What is Resistance to Change?
Change is constant and unavoidable. However, human behaviour has repeatedly shown a resistance to change in the existing methods and ways of doing work. Organizations, for the advancement of business processes, require constant adaptation to changes. However, organizational resistance to change acts as a major hindrance in the path of development and success of an organization. Such resistance to organizational change brings in the need for defined change management.
Before we move on to discuss the resistance to change theory, the reasons for resistance to change and the ways of managing the resistance to change, let’s take a quick look at the main causes of change in an organization:
Business strategy and structure change
Mergers and acquisitions
Product reaching the end of the life cycle
Changes in government priorities
So, the influencing factors for organizational change can be both internal as well as external.
Resistance to Change Meaning in Organizational Context
The resistance to change meaning can be defined as a major obstacle in the way of development with new technology and methodologies. Change in the techniques and organizational structure comes at regular intervals. However, with pre-existing methods, individuals become reluctant to learn and implement the new techniques bringing in a resistance to change. Resistance can be in the form of protests and strikes by employees, or even in the form of implicit behaviour. The organization with its managers must take up initiatives in managing resistance to change and in the process develop a gradual adaptation to change ensuring productivity as well as efficiency at work.
Reasons for Resistance to Change
The common causes of resistance to change in all organizations are stated below:
People are not willing to go out of their comfort zones defined by some existing methods for learning something new.
Changes in methods and techniques come with a change in power, responsibilities as well as influence. Organizational resistance to change comes in from people negatively affected by the changes implemented.
Insecurity, laziness and lack of creative approach make people cling to the pre-existing customs thereby resisting changes.
Types of Resistance to Change
The types of resistance to change are stated below:
Logical Resistance: Such resistances come in with the time genuinely required in adaptation and adjustment to changes. For example, with the advent of talkies, the movie production houses had to shift techniques in the change from silent movies to talkies. This, in a very logical sense, took time for the sound engineers and even the filmmakers to adapt.
Psychological Resistance: Often resistance to change in change management comes with the psychological factor of fear of embracing the unknown, or even from hatred for the management and other mental factors like intolerance to changes.
Sociological Resistance: Sometimes resistances come not for particular individuals but from a group of individuals. In such cases, individuals do not allow their acceptance with the fear of breaking ties with the group.
Managing Resistance to Change
An organization’s effort in managing resistance to change should come with proper education and training of the employees of the changes implemented. For a smooth change to facilitate, the organization has to take care of the considerations stated below:
Changes should come in stages.
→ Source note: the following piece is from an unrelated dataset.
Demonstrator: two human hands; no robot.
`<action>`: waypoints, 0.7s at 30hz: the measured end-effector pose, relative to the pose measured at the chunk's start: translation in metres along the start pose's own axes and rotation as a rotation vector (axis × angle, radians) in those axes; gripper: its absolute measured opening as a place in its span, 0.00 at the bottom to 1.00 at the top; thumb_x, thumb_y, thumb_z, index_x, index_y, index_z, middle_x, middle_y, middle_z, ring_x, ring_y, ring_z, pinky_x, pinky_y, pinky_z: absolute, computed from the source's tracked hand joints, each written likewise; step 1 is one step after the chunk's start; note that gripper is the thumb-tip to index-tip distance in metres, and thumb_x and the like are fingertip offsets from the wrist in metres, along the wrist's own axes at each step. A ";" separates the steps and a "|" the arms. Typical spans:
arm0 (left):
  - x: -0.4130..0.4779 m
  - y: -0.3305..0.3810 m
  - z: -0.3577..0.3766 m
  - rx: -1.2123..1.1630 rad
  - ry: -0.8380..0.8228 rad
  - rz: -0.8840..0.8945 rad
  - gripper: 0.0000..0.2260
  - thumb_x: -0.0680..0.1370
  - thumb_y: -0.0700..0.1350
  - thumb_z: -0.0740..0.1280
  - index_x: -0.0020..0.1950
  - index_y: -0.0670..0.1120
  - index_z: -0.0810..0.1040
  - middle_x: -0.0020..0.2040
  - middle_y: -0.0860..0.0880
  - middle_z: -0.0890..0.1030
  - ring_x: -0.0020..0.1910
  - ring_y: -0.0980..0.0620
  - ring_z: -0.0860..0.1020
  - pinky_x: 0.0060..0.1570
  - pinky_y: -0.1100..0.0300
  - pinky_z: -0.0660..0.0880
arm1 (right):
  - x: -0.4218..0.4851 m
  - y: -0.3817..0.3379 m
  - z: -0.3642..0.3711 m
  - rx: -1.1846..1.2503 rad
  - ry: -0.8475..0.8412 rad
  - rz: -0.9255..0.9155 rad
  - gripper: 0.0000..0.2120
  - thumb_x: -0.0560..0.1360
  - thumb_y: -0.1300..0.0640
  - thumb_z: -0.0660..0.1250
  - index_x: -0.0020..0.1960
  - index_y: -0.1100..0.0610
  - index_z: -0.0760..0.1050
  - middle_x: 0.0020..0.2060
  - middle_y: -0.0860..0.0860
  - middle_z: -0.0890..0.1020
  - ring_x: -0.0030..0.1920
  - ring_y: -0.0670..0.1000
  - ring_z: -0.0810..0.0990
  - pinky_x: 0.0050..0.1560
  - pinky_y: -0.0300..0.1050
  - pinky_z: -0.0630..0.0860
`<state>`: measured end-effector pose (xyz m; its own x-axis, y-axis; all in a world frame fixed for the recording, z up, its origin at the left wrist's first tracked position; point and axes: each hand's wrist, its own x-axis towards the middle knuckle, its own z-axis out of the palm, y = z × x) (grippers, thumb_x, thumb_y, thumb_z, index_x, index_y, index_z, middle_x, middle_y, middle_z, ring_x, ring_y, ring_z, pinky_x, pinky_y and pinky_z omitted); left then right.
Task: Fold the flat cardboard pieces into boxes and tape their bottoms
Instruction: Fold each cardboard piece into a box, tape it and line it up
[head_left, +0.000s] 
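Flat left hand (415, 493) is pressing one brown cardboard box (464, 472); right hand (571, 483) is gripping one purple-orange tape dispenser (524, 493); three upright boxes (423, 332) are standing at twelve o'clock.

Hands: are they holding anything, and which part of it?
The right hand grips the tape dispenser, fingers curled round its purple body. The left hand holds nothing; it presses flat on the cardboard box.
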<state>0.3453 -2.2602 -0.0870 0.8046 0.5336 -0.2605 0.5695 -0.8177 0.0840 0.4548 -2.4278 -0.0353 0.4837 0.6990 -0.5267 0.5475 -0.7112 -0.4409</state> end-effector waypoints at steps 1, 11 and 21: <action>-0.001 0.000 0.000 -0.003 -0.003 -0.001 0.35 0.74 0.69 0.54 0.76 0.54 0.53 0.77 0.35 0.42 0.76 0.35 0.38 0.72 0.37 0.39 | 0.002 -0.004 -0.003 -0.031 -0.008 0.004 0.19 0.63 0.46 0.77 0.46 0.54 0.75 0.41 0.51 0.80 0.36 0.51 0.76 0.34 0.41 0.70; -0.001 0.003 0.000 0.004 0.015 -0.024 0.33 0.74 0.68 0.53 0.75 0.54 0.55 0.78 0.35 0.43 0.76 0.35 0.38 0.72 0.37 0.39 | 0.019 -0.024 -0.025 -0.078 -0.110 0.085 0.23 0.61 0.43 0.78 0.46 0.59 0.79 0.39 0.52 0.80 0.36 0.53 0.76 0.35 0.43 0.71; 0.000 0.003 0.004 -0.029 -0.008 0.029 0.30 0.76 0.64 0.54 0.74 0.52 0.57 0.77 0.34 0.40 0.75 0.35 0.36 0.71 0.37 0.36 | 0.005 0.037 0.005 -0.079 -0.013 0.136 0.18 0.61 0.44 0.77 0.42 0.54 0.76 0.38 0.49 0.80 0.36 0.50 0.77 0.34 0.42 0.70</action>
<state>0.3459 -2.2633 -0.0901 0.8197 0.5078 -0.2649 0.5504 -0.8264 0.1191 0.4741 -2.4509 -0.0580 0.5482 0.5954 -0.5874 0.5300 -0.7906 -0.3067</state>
A one-time major change would straightaway put operations into a stop.
Changes should not affect the security of workers.
Leadership qualities in managers with initial adaptations would gradually encourage employees to do so.
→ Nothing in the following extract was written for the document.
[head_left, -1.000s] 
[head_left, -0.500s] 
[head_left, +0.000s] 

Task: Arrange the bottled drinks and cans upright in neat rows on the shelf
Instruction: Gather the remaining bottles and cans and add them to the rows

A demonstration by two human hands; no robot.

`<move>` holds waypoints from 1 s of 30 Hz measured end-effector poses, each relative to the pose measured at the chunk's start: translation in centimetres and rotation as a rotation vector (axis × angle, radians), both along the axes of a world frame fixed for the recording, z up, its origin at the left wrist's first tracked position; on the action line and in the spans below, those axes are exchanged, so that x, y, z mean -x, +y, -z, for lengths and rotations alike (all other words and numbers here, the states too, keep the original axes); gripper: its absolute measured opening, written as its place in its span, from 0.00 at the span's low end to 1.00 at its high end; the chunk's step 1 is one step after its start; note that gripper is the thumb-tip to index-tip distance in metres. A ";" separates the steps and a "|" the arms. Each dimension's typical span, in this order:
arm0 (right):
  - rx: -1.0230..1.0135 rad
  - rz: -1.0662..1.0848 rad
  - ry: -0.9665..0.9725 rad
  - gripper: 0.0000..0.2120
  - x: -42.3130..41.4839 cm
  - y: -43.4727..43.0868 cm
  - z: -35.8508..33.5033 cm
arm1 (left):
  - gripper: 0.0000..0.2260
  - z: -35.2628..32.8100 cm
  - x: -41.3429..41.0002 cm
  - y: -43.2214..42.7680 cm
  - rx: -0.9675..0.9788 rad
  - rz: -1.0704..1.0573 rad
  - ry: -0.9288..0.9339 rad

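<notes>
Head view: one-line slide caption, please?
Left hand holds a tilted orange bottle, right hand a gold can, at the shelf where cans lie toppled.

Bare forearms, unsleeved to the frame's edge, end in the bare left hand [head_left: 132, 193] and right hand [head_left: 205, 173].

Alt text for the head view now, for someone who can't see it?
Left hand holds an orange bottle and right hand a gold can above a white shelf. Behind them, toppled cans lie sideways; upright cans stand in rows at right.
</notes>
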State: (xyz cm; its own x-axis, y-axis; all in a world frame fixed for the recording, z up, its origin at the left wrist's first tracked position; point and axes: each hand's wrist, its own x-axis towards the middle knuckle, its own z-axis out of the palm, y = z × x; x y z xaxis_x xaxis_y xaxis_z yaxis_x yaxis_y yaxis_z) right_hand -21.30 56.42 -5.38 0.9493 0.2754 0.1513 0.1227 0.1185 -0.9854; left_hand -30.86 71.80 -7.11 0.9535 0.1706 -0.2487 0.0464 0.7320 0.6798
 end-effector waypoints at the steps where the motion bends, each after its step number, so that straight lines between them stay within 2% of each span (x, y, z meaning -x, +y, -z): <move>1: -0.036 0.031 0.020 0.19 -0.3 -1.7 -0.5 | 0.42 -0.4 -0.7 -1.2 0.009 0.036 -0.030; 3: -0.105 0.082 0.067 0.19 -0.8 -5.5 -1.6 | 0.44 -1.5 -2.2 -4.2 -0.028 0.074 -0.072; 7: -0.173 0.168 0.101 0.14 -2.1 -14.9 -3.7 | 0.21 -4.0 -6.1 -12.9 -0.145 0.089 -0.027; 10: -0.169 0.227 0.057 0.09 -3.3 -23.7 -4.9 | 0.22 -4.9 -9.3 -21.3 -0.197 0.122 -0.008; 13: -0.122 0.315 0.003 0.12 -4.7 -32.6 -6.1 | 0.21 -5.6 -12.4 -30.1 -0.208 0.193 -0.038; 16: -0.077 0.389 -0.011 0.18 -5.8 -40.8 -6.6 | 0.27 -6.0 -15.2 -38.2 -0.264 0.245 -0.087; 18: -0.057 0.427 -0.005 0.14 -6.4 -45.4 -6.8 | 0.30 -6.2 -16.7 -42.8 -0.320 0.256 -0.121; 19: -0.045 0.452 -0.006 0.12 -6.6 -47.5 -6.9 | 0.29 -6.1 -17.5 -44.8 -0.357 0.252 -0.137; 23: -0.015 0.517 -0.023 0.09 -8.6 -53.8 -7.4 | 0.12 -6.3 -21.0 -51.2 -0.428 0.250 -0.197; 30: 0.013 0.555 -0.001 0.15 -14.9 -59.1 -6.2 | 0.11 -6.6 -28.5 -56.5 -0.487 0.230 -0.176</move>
An opinion must be taken from the employees who will ultimately be subject to the changes.
Educating the employees and training them with the new methodology will boost up their confidence and build their efficiency.
The basic resistance to change theory defines the resistance to change meaning as the reluctance of people to adapt to the changes and to cling to the pre-existing customs and methods, mostly due to the fear of facing the unknown and its possible negative effects. The management of an organization must be well aware of the various aspects of resistance to organizational change and be trained if the need arises, in methods of managing resistance to change. This is crucial for a smooth transition and restoration of organizational harmony.
1. What are the Effects of Resistance to Change?
The effects of resistance to change are stated below:
Low morale of employees: Low morale comes up with the feeling of losing benefits from implemented changes and with the hopelessness associated with careers in a particular organization. This can spread like a virus in the entire organization reducing work productivity and work efficiency in the process.
Lack of order in the work environment: Constant conflicts between the employees resisting to change and the management may lead to prominent unrest causing protests and strikes, delaying work procedures and affecting the entire organization in the process.
Decreased efficiency: Resistance to change takes a certain period of time and focuses away from the performance of the daily operations, thus reducing the efficiency of work in the entire organization.
2. What are the Basic Methods of Change Management against the Organizational Resistance to Change?
The basic methods to overcome the resistance to change can be taken up in the form of meetings and discussions with the employees allowing a proper analysis of their grievances aimed at coming to the required solutions. This should include proper training procedures for employees and awareness speeches letting them be acquainted with the benefits of the changes to be implemented.
3. How Can Timelines Be Balanced in Change Management?
Changes should be implemented in a phased manner. Changes should be brought in with proper timelines for a smooth transition. Action should be planned properly with constant communication between the management and the employees followed by slow but sure implementation of change. Fast and unplanned actions might cause hindrances slowing down the entire operation of the business for a relatively long period of time.